Anchored back in Michigan, Fred Jackson stresses importance of recruiting 'your backyard'
Fred Jackson's journey on the 2012 recruiting trail had bittersweet results.
Normally a recruiter who excels at pulling kids from Louisiana and Texas, the longtime Michigan football running backs coached was forced by head coach Brady Hoke to spend more time at home this season.
The Wolverines' 2012 recruiting class benefited from the move. Jackson's frequent-flyer miles, though, didn't share the same fate.
"That's killing me," said a grinning Jackson, who began his career at Michigan in 1992. "That, and (I'm losing) my Marriott points.
"That's been real rough."
Melanie Maxwell | AnnArbor.com
Michigan signed nine players from the state of Michigan and nine from Ohio, meaning 18 of the Wolverines' 25 announced signings Wednesday came from their own backyard.
Under former coach Rich Rodriguez, Michigan signed five in-state players in 2008, four in 2009 and four in 2010.
This season, Hoke, with a big assist from Jackson, netted seven of the top 10 in-state prospects, according to Rivals.com.
"I don't think you can build a core to your football team, unless you take care of your back yard," said Jackson, who was also a member of Rodriguez's staff. "To me, you've got to canvas the Midwest, like Brady did, and cherry pick everywhere else. There's enough good football players in Michigan, Ohio and Illinois to build a team.
"That's the way we used to build it when I first got here. Obviously Bo (Schembechler) knew what the hell he was doing. And then (Gary Moeller) and Lloyd (Carr), that's what they did."
With Jackson planted back home, Hoke was successful in out-dueling Michigan State for local prospects. In total, the Spartans scored just three commitments from Rivals' top 15 in-state players.
Jackson said he recruited eight players from Michigan, and was able to score a signing from seven of them. And, interestingly enough, all seven of those prospects had MSU offers.
"Michigan State offered every kid (I got a commit from), and Ohio State offered most all of them," Jackson said. "With a school like Farmington Hills Harrison, all the kids from there (usually) go to Michigan State. But if I hadn't gone into that school, (Mario) Ojemudia and (Devin) Funchess wouldn't have come here.
"I don't care what happened in the past, I was going to go in there and do the best job I could do."
In addition to Jackson's success in Michigan, Hoke and the rest of his staff also seemed to have a field day in Ohio.
The Wolverines scored the top overall recruit in Ohio, five-star offensive lineman Kyle Kalis. And with the signing of linebacker Joe Bolden, Michigan grabbed two of Ohio's top five players, per Rivals.
"Over the years, Michigan coaches have taken a lot of pride in how they recruit northwest Ohio," Hoke said. "And those relationships with coaches have been built up over many years."

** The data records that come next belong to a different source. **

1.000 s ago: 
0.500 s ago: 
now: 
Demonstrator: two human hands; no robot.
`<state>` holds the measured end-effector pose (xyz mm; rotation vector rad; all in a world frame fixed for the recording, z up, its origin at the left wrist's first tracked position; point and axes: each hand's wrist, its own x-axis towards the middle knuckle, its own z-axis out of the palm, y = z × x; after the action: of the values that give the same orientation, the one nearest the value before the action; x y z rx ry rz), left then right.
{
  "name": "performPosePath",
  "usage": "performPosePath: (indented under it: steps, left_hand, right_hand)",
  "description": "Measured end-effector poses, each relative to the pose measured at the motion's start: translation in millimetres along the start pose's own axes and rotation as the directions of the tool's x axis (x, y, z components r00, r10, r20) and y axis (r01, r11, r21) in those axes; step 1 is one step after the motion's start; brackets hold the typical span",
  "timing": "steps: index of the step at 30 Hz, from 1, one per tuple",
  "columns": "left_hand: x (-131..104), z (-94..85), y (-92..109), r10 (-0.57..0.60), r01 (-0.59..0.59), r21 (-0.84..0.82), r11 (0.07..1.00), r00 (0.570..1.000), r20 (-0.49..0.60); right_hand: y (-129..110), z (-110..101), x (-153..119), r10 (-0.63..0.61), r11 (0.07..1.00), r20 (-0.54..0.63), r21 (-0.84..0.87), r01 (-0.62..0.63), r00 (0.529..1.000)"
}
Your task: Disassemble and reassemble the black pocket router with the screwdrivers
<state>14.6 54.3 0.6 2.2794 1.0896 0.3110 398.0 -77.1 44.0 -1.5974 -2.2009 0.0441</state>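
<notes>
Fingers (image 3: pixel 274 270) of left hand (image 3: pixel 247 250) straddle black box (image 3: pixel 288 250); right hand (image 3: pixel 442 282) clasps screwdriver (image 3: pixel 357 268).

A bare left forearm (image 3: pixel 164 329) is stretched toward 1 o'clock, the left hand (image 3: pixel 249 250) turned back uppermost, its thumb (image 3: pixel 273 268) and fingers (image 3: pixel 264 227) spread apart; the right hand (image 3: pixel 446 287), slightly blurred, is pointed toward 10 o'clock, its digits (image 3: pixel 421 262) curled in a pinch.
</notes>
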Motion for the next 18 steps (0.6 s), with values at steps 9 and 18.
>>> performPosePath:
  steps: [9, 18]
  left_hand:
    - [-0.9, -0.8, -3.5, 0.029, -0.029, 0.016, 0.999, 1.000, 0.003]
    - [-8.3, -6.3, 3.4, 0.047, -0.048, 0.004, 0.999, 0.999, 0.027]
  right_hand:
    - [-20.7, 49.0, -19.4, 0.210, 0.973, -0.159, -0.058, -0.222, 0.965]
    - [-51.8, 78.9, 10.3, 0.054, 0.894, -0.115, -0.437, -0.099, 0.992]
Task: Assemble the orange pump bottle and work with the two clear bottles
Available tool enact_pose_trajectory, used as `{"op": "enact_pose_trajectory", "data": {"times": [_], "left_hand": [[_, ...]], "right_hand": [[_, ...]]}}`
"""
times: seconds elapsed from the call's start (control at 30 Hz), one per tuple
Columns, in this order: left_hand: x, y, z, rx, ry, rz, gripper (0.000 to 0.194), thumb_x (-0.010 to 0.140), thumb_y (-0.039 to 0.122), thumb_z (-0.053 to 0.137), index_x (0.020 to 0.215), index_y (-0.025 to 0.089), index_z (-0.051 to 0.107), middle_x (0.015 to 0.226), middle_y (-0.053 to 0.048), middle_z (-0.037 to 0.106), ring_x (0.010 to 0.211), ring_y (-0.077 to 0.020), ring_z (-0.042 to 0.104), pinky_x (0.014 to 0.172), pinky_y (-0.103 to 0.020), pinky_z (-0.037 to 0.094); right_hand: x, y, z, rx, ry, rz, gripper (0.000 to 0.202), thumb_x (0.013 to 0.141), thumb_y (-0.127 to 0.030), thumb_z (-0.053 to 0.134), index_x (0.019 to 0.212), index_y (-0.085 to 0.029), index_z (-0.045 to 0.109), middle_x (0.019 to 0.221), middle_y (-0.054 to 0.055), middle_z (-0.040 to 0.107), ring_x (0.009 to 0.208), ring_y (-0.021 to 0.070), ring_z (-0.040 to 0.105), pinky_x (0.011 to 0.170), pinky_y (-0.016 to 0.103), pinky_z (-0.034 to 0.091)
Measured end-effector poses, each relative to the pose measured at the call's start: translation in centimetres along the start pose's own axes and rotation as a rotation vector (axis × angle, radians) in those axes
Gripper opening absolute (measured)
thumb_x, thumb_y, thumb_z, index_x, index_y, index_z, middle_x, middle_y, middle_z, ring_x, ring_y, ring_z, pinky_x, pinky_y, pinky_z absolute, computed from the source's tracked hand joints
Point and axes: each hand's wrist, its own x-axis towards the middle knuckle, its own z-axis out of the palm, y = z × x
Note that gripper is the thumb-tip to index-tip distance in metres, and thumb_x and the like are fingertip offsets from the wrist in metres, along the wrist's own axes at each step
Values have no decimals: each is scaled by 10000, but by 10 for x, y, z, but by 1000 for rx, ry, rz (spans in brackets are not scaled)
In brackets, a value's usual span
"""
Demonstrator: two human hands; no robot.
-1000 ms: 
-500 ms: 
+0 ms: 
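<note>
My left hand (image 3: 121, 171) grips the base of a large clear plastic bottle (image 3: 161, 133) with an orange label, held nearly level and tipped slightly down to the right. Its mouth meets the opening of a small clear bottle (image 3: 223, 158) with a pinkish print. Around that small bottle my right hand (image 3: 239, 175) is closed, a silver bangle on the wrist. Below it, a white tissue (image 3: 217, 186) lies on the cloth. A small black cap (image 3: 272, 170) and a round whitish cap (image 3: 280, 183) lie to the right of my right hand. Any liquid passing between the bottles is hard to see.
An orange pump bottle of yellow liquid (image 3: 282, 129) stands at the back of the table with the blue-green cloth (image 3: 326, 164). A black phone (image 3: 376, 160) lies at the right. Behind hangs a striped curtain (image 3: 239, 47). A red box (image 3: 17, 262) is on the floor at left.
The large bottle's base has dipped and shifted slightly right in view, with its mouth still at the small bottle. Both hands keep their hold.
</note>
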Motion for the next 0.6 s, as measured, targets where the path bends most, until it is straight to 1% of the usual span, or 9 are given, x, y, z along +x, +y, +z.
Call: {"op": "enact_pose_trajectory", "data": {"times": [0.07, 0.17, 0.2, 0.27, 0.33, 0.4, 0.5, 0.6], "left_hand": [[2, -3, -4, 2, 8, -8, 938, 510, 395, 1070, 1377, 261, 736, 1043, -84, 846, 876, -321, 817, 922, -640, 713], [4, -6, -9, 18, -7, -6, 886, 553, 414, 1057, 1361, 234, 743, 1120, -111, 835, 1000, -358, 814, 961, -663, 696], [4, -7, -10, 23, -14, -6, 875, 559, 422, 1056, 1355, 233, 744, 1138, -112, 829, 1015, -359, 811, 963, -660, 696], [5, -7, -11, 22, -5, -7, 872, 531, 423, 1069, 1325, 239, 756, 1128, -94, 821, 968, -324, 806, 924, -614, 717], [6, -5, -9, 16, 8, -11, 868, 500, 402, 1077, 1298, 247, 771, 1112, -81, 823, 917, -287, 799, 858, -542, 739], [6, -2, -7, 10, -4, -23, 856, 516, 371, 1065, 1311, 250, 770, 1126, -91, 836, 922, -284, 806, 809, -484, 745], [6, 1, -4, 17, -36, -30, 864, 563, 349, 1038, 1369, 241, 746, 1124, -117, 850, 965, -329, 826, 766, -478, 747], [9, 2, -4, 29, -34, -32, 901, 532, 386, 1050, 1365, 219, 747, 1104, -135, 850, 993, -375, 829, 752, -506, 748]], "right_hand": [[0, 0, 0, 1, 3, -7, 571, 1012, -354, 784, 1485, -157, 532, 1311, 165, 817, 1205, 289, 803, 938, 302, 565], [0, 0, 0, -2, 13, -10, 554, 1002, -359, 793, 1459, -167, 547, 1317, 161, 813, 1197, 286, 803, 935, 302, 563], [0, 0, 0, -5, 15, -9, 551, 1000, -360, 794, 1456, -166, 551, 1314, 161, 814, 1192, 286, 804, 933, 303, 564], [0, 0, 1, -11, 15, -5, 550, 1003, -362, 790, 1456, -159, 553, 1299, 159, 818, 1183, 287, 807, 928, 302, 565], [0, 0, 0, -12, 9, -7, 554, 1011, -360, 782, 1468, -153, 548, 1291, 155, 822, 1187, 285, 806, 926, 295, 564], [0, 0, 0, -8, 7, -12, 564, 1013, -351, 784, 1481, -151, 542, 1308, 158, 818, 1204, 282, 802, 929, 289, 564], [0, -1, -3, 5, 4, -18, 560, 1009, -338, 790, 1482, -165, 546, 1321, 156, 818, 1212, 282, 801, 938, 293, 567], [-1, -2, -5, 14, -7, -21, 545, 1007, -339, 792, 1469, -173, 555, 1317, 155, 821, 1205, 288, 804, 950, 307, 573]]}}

Hoke didn't really get into specific detail about recruiting battles with MSU coach Mark Dantonio and new Ohio State coach Urban Meyer, just saying "we're going to run into them, and we're going to compete."
Jackson was a bit more specific about the fierceness of local battles, but admitted it's simply part of the recruiting experience.
"I'm telling you, to be able to hold on to a kid from June to February, it's tough," Jackson said. "When a kid tells you he's going to Michigan, then all the other schools can shoot at you, and it's difficult.
"It (can get dirty), but you know what, I'm used to it."
Under Rodriguez, Michigan was criticized for its inability to maintain its footing in the state.
With Hoke, and Jackson's frequent-flyer sacrifice, the Wolverines seemed to have gotten back to their local focus.
"This was the first time I really had an opportunity to recruit the Detroit area," Jackson said. "But I went in there, and all the coaches knew me.
"But, hell, since I coached Tom Harmon, everyone probably knows me anyway. ... It was easy for me."